■ Required work ■
Copy the listing out exactly as shown.

■ Material provided ■
━━━━━━

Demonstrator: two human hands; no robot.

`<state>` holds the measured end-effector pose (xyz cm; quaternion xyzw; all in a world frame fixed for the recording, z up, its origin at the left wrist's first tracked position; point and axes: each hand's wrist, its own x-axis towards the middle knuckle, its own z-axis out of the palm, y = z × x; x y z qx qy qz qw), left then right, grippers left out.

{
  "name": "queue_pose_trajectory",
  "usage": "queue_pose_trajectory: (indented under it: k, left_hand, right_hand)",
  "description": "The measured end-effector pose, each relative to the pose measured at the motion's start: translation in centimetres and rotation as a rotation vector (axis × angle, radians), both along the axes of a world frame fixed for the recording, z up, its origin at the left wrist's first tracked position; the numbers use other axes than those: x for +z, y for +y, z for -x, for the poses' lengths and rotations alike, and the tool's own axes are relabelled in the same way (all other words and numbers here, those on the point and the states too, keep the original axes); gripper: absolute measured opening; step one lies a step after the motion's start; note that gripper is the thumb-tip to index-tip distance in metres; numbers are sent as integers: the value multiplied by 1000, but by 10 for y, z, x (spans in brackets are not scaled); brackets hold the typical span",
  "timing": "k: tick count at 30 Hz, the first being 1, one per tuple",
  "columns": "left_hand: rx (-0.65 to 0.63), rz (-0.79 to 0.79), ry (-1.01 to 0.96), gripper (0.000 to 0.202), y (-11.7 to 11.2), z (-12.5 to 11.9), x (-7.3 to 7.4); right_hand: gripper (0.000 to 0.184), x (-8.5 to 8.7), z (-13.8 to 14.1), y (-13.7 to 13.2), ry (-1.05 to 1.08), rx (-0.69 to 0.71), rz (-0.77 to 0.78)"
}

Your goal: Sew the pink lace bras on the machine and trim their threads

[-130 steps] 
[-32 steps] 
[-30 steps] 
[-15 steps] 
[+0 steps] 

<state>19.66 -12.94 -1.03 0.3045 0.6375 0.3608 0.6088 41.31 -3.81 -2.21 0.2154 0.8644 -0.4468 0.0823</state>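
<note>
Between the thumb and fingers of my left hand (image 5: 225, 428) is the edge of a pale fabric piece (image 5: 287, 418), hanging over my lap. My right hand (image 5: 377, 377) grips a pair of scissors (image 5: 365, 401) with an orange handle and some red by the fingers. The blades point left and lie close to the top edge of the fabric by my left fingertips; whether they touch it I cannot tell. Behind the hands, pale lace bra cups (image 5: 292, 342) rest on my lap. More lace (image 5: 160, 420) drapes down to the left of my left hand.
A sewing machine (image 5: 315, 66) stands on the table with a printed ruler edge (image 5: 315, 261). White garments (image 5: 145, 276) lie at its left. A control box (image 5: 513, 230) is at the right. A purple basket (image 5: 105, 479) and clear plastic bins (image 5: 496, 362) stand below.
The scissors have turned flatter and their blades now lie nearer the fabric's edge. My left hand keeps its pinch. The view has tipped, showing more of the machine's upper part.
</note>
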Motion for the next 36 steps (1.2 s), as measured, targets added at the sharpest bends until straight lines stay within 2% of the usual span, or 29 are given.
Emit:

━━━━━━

■ Response ■
Demonstrator: two human hands; no robot.

`<state>` holds the measured end-effector pose (xyz cm; quaternion xyzw; all in a world frame fixed for the recording, z up, its origin at the left wrist's first tracked position; point and axes: each hand's wrist, its own x-axis towards the middle knuckle, its own z-axis out of the palm, y = z × x; x y z qx qy qz qw), left then right, grippers left out.

{
  "name": "queue_pose_trajectory",
  "usage": "queue_pose_trajectory: (indented under it: k, left_hand, right_hand)",
  "description": "The measured end-effector pose, each relative to the pose measured at the motion's start: translation in centimetres and rotation as a rotation vector (axis × angle, radians), both along the axes of a world frame fixed for the recording, z up, its origin at the left wrist's first tracked position; the numbers use other axes than those: x for +z, y for +y, z for -x, for the poses' lengths and rotations alike, and the tool's own axes are relabelled in the same way (all other words and numbers here, those on the point and the states too, keep the original axes); gripper: absolute measured opening; step one lies a step after the motion's start; note that gripper is the thumb-tip to index-tip distance in metres; numbers are sent as integers: the value multiplied by 1000, but by 10 for y, z, x (spans in brackets are not scaled); brackets hold the typical span",
  "timing": "k: tick count at 30 Hz, the first being 1, one per tuple",
  "columns": "left_hand: rx (-0.65 to 0.63), rz (-0.79 to 0.79), ry (-1.01 to 0.96), gripper (0.000 to 0.202), y (-11.7 to 11.2), z (-12.5 to 11.9), x (-7.3 to 7.4); right_hand: gripper (0.000 to 0.184), x (-8.5 to 8.7), z (-13.8 to 14.1), y (-13.7 to 13.2), ry (-1.05 to 1.08), rx (-0.69 to 0.71), rz (-0.77 to 0.78)"
}

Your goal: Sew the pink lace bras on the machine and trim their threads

[-130 steps] 
[-32 steps] 
[-30 steps] 
[-15 steps] 
[+0 steps] 

<state>19.66 -12.94 -1.03 0.3045 0.6375 0.3608 0.6088 41.31 -3.81 -2.21 0.2154 0.8644 -0.4468 0.0823</state>
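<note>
Between the thumb and fingers of my left hand (image 5: 225, 428) is the edge of a pale fabric piece (image 5: 287, 418), hanging over my lap. My right hand (image 5: 377, 377) grips a pair of scissors (image 5: 365, 401) with an orange handle and some red by the fingers. The blades point left and lie close to the top edge of the fabric by my left fingertips; whether they touch it I cannot tell. Behind the hands, pale lace bra cups (image 5: 292, 342) rest on my lap. More lace (image 5: 160, 420) drapes down to the left of my left hand.
A sewing machine (image 5: 315, 66) stands on the table with a printed ruler edge (image 5: 315, 261). White garments (image 5: 145, 276) lie at its left. A control box (image 5: 513, 230) is at the right. A purple basket (image 5: 105, 479) and clear plastic bins (image 5: 496, 362) stand below.
The scissors have turned flatter and their blades now lie nearer the fabric's edge. My left hand keeps its pinch. The view has tipped, showing more of the machine's upper part.
</note>
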Motion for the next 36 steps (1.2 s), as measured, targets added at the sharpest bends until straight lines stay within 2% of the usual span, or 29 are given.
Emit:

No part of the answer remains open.